Why Are Carfax Reports Important?

Posted Tuesday, Feb 21, 2023

Buying a vehicle is a complex and time-consuming process. From choosing the vehicle to acquiring financing, there is a lot on a buyer’s mind. If you are a potential buyer, there’s one thing you should never skip - the Carfax report. Carfax reports offer valuable information about a car’s history, deeply impacting on your buying decision.

What Is a Carfax Report?

Carfax conducts business in the US, Canada, and Europe and is a market leader in providing web-based reports on a car’s history.

Carfax has been around since 1984, and it is home to the most comprehensive database, giving buyers an insight into the most crucial aspects of a used vehicle.

As a result, some famous dealers and individual sellers offer Carfax reports to their customers, helping them make well-informed buying decisions.

The Top Things to Look for on a Carfax Report Before You Buy a Used Car

1.   Number of Owners

When possible, always purchase a used car with the fewest previous owners. It helps you ask the right questions about accidents and the issues the car has had in the past.

Moreover, a limited number of owners helps you understand the service history better. It also tells you if previous owners properly maintained the car.

The owner section on the Carfax report is comprehensive and tells you everything you need to know about past owners. Here are the points you should look for:

  • Year of purchase
  • Owner type (fleet, personal, etc.
  • Length of ownership
  • Average annual mileage
  • Odometer reading

Whether to buy a fleet vehicle or a personal vehicle is also a crucial aspect of buying a car. Companies use fleet vehicles for commercial reasons.

Sometimes, a fleet vehicle has some life left, but that is a rarity. Most companies drive fleet cars to the peak of their potential until they are no longer eligible for tax breaks for depreciation.

Also, tread lightly on a fleet vehicle, as you might end up with expensive repair work.

2.   Accident History

A previous accident isn’t always a deal breaker when it comes to buying used cars. Sometimes, an accident only leaves superficial damage and doesn’t impact the crucial components of the vehicle.

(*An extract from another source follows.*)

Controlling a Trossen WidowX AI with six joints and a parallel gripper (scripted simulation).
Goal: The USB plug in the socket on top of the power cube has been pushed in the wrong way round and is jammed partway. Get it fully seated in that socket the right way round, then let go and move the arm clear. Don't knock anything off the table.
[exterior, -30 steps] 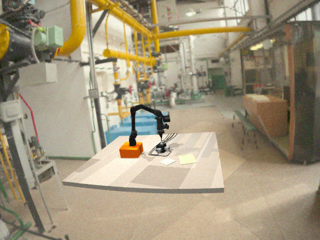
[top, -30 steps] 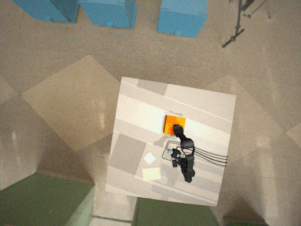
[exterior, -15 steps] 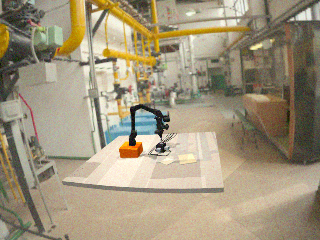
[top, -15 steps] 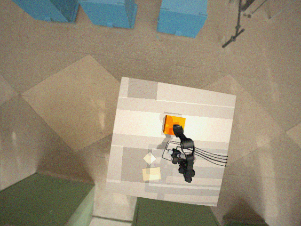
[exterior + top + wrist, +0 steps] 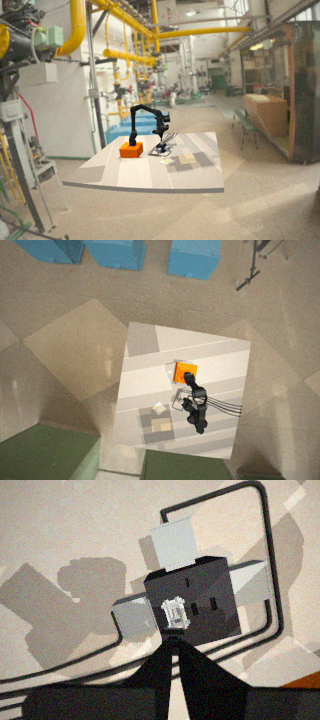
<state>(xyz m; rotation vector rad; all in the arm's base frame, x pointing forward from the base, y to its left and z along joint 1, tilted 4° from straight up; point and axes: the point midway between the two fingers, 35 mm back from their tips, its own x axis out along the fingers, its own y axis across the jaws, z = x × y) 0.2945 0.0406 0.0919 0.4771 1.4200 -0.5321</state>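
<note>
Black arm on its orange block, its gripper (image 5: 184, 402) (image 5: 161, 139) (image 5: 174, 647) over the power cube (image 5: 180, 401) (image 5: 161, 147) (image 5: 197, 600).
The pale counter (image 5: 144, 384) (image 5: 134, 175) (image 5: 45, 510) carries everything, the cube inward from its edges; pale plugs jut from the cube's sides; the fingers are nearly together, pinching something small and dark beside the top socket (image 5: 175, 613), likely the USB plug.

1 table (image 5: 144, 384) (image 5: 144, 186), flat, pale top banded in cream and grey. Directly on it: 1 orange block (image 5: 189, 367) (image 5: 129, 152); 1 dark cube (image 5: 160, 147) (image 5: 215, 622), near the block; black cables (image 5: 224, 403) (image 5: 169, 138) (image 5: 272, 555), around and beside the cube; 2 flat notes, pale yellow, 1 square (image 5: 158, 407) (image 5: 167, 161), 1 rectangle (image 5: 157, 424) (image 5: 186, 159), near each other.
</note>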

Some acceptable examples are as follows.

  • Windshield repair from a crack, a chip, or a one-time anomaly. A replaced windshield is perfectly acceptable if it doesn’t affect the car’s drivability.
  • Other acceptable claims include ones that are under $3000. Such claims mostly include repair work to the body. Repairing a door or a bumper cost $1500 to $2000. Like a shattered windshield, these repairs don’t affect the car’s drivability.

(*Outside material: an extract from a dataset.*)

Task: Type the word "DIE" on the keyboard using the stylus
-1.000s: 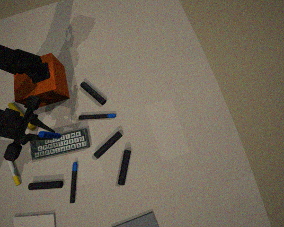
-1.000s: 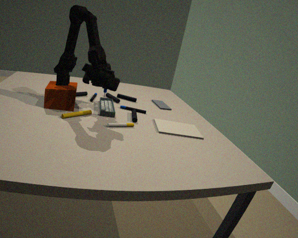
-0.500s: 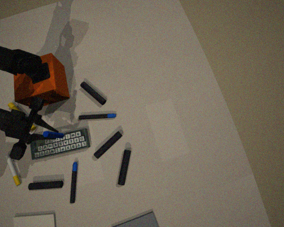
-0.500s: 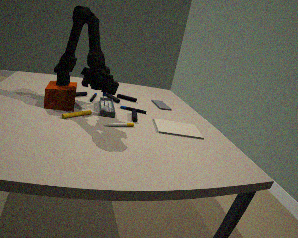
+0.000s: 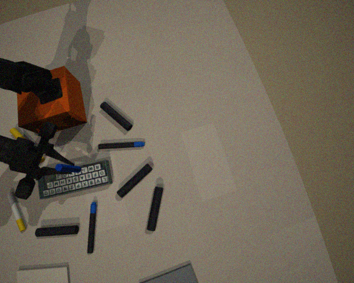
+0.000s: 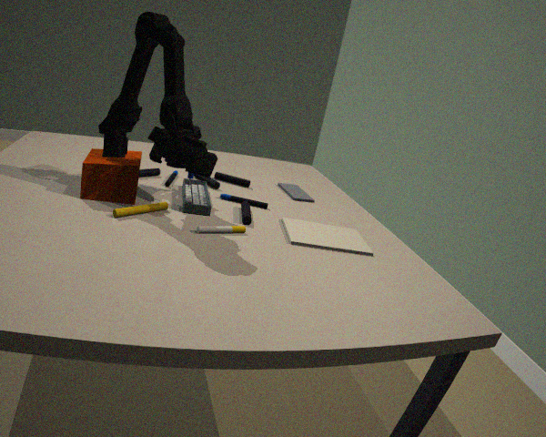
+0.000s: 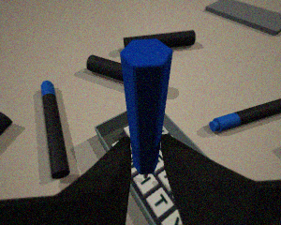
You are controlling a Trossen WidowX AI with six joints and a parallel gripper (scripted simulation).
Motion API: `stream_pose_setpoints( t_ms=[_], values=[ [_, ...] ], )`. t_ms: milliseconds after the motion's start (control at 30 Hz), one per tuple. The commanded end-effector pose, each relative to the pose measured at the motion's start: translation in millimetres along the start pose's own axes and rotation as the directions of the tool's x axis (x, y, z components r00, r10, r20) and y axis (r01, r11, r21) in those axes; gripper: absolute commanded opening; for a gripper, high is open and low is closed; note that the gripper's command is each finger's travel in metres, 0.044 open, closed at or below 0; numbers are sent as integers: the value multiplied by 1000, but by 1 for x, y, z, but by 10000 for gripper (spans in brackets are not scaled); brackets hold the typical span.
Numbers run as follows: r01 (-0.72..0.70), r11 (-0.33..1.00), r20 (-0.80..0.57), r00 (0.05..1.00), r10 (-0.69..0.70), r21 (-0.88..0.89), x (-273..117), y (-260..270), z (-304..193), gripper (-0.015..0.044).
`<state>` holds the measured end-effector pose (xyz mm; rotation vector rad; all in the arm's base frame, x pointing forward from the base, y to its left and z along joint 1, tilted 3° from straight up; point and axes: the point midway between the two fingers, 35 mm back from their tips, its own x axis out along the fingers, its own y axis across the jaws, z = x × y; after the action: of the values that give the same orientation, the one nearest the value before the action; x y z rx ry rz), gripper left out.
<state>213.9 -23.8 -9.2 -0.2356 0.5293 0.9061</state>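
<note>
A small grey-green keyboard [image 5: 110, 171] [image 6: 197, 209] [image 7: 110, 128] with white letter keys lies on the desk. My gripper [image 5: 72, 167] [image 7: 145, 142] is shut on the blue stylus [image 5: 66, 168] [image 7: 146, 89], whose thick end points up at the wrist camera. The stylus's lower end is over the top row, around the I key, beside the T key [image 7: 161, 202]. Whether it touches a key is hidden. In the top view the D key [image 5: 49, 184] and the E key [image 5: 87, 175] show in the middle row. The fingers are hidden behind the arm in the exterior view.
An orange block [image 5: 75, 94] [image 6: 109, 180] stands beside the keyboard under the arm's base. Several black cylinders and blue-capped pens [image 5: 92, 226] lie around it, with a white-yellow pen [image 5: 17, 216] and a yellow rod [image 6: 141, 209]. A pale pad [image 6: 327, 235] and grey slab [image 6: 295, 192] lie farther off.
</note>
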Motion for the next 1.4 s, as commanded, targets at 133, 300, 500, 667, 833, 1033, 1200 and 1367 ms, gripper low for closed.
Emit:
stream_pose_setpoints(
  t_ms=[133,300,500,667,833,1033,1200,1367],
  values=[
    [-1,1000,3,1000,1,-4,2,1,-4,81],
    [-1,1000,3,1000,1,-4,4,1,-6,81],
    [-1,1000,3,1000,1,-4,5,1,-8,81],
    [-1,1000,3,1000,1,-4,6,1,-10,81],
    [-1,1000,3,1000,1,-4,6,1,-10,81],
    [-1,1000,3,1000,1,-4,6,1,-10,81],
    [-1,1000,3,1000,1,-4,2,0,-3,81],
    [0,1000,3,1000,0,-5,-7,0,12,81]
  ],
)
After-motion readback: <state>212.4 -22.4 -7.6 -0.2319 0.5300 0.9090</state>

However, claims beyond the $3000 mark are problematic, as they involve damage to important components and the car’s structural integrity. These repairs are incredibly expensive and can cause problems down the line.

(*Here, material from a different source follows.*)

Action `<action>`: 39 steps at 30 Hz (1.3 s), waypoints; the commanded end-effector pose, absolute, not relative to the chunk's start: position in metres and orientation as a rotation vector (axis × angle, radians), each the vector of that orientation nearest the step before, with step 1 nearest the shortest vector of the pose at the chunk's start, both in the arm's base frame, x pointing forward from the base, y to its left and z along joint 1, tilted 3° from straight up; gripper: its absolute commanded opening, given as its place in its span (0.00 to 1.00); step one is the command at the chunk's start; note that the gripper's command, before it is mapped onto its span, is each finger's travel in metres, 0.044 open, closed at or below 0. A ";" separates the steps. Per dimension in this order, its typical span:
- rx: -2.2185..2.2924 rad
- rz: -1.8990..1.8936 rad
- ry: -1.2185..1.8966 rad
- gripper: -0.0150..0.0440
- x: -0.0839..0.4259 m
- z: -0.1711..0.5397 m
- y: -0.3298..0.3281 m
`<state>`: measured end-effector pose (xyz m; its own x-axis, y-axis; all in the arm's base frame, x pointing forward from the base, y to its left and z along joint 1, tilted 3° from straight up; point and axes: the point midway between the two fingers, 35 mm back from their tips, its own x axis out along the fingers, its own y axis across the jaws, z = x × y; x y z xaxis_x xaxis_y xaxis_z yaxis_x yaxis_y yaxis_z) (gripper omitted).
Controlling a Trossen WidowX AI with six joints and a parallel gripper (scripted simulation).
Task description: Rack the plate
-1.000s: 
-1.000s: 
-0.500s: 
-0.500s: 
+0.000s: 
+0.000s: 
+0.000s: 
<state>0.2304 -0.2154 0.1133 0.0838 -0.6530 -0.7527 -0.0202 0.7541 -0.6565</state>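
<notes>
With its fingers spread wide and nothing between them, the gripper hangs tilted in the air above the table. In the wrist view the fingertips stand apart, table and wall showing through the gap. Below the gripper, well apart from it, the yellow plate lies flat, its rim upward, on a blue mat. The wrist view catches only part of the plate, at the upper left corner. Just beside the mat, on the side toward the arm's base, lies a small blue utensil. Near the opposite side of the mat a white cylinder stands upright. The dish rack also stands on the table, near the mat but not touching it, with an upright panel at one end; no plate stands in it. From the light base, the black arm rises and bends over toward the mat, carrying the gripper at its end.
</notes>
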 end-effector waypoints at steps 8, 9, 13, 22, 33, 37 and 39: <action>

Damage to the engine, gearbox, suspension, and airbag will lead to costly repairs and maintenance as you drive the car. In such situations, the better option is to go for an expensive vehicle with less damage.

3.   Odometer Reading

To avoid rollback fraud, you must check the odometer reading on the Carfax report. Some fraudulent sellers roll back the odometer to fetch a higher price.

Using its sources, the Carfax report carries the last odometer rating, thus minimizing the possibility of fraud. Your job as a buyer is to compare the odometer reading and the miles mentioned on the Carfax report.

4.   Where the Vehicle Was Registered

If the car has been registered in different places, it is a red flag. Some dishonest sellers purchase flood-damaged cars that aren’t registered with Carfax. They register them as far as possible to avoid any suspicion.

Car thieves use the same technique to skirt the authorities and sell these cars to naive buyers. If you come across a car registered multiple times, walk away.

5.   Service History

A neglected car that runs perfectly is no different than a ticking time bomb. There are a few things you can do to determine whether a car has been adequately serviced.

  • Subtract the car's model year from the current year and multiply the difference by two. If the service history number is less than the product, you should ask why the car hasn’t been serviced according to the manufacturer’s instructions.
  • Divide the odometer reading by 3000 because 3000 miles is the standard interval between instances of servicing your vehicle. If the numbers aren’t far apart, you’re good, but it is better to ask why.
  • You must demand a comprehensive service history to determine if the previous owner took proper care of the car. The higher the diligence in record keeping, the higher your likelihood of buying a well-maintained vehicle.

6.   Lien Check

Sometimes, the previous owners still owe money on the car. The Carfax report will show if the car has a lien against it.

In such cases, you might have difficulty with the registration process. Make sure the seller provides you with a lien release.

The name on this lien release should be the name mentioned in the title and in the payoff or financing information.

Final Word

Buying a damaged used vehicle is a waste of your time and money. This is where a Carfax report can be a game-changer.

Carfax reports provide you with the complete timeline of the vehicle - ever since it left the dealership. It gives you an overview of things that you need to check before buying the vehicle, like the odometer readings and servicing history.

Apart from reading the Carfax report, make sure to ask the right questions, like the ones mentioned above, and you won’t end up with a lemon.